Éder Borelli

Personal information
- Full name: Éder Nicolás Borelli Cap
- Date of birth: 25 November 1990 (age 35)
- Place of birth: Monterrey, Nuevo León, Mexico
- Height: 1.68 m (5 ft 6 in)
- Position: Left-back

Senior career*
- Years: Team / Apps / (Gls)
- 2010–2011: Querétaro / 24 / (1)
- 2011–2017: Tigres UANL / 1 / (0)
- 2013–2014: → UAT (loan) / 29 / (2)
- 2014: → Atlante (loan) / 10 / (0)
- 2015–2017: → Juárez (loan) / 53 / (1)
- 2017–2020: Juárez / 53 / (2)
- 2020–2024: El Paso Locomotive / 91 / (2)

International career
- 2011: Mexico U20 / 1 / (0)
- 2011: Mexico U23 / 2 / (0)

= Éder Borelli =

Mexican footballer (born 1990)

Éder Nicolás Borelli Cap (born 25 November 1990) is a Mexican former professional footballer who played as a left-back.

==Club career==
Despite living many years in Argentina, he wanted to play in Mexico and it came true when he was signed by Liga MX club Querétaro.

After spending several seasons with Juárez, Borelli moved across the border to join USL Championship club El Paso Locomotive FC.

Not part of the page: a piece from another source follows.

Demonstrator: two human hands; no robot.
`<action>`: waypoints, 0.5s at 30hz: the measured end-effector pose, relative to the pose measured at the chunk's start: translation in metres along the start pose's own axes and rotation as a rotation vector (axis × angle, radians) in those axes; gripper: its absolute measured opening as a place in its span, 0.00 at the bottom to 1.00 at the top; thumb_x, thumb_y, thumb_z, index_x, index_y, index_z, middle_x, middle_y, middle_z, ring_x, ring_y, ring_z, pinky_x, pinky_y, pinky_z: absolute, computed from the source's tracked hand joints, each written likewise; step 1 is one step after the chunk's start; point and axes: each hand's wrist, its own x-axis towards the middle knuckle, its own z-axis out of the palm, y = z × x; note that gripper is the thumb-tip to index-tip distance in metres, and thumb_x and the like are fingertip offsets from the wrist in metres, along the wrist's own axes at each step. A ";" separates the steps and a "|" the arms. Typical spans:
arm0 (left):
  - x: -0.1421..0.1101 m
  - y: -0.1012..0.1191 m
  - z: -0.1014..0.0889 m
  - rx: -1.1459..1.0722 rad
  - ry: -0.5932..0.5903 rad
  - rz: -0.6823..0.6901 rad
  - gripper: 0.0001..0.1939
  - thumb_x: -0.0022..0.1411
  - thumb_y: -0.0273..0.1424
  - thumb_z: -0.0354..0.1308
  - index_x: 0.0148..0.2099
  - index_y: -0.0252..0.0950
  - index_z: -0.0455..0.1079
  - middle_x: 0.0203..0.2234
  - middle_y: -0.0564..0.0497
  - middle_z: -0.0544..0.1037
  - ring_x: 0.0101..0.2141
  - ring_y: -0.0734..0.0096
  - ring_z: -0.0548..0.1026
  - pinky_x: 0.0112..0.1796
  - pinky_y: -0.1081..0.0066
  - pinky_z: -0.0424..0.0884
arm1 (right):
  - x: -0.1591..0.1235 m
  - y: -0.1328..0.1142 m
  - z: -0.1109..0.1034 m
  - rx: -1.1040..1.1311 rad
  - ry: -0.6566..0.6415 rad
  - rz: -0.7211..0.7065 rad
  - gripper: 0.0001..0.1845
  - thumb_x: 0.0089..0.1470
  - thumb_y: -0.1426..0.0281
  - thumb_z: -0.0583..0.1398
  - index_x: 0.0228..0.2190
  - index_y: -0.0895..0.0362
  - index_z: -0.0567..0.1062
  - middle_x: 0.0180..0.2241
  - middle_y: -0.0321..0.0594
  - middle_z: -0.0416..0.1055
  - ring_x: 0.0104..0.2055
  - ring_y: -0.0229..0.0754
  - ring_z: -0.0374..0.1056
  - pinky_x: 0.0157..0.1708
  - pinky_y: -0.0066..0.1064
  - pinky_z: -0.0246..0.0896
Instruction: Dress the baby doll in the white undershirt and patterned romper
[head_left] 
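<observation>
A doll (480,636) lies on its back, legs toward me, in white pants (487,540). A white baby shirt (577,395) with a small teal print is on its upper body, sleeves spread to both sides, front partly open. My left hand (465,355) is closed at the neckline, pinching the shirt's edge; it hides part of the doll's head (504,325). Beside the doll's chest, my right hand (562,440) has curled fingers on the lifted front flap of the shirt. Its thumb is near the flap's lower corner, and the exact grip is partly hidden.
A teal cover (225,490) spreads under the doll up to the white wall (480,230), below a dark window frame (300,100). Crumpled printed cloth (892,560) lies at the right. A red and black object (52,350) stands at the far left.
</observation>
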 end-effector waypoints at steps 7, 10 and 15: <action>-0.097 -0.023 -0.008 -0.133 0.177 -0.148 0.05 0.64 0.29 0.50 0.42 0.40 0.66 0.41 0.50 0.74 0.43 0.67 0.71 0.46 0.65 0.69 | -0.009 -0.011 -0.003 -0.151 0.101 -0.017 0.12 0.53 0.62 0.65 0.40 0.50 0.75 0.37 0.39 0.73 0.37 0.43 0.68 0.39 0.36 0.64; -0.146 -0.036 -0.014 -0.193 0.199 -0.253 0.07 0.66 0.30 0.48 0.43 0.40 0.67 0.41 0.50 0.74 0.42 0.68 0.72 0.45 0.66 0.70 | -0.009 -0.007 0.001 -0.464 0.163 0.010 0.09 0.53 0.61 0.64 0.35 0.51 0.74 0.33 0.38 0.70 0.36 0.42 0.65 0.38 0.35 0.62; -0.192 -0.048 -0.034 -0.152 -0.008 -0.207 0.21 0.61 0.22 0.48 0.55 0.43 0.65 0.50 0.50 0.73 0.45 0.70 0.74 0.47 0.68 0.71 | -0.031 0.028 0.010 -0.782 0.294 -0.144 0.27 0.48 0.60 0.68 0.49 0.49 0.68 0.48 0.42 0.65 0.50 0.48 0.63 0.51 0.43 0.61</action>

El Paso announced the retirement of Borelli and teammate Yuma on 17 October 2024, ahead of the pair's final match that weekend.

==Personal life==
Borelli's father, Jorge, is an Argentina international former footballer of Italian descent who played for Tigres UANL when he has born. He is married to Gabriela Garza Lagüera with whom he has two children. His maternal grandfather Vladislao Cap was an Argentina international footballer of Polish descent.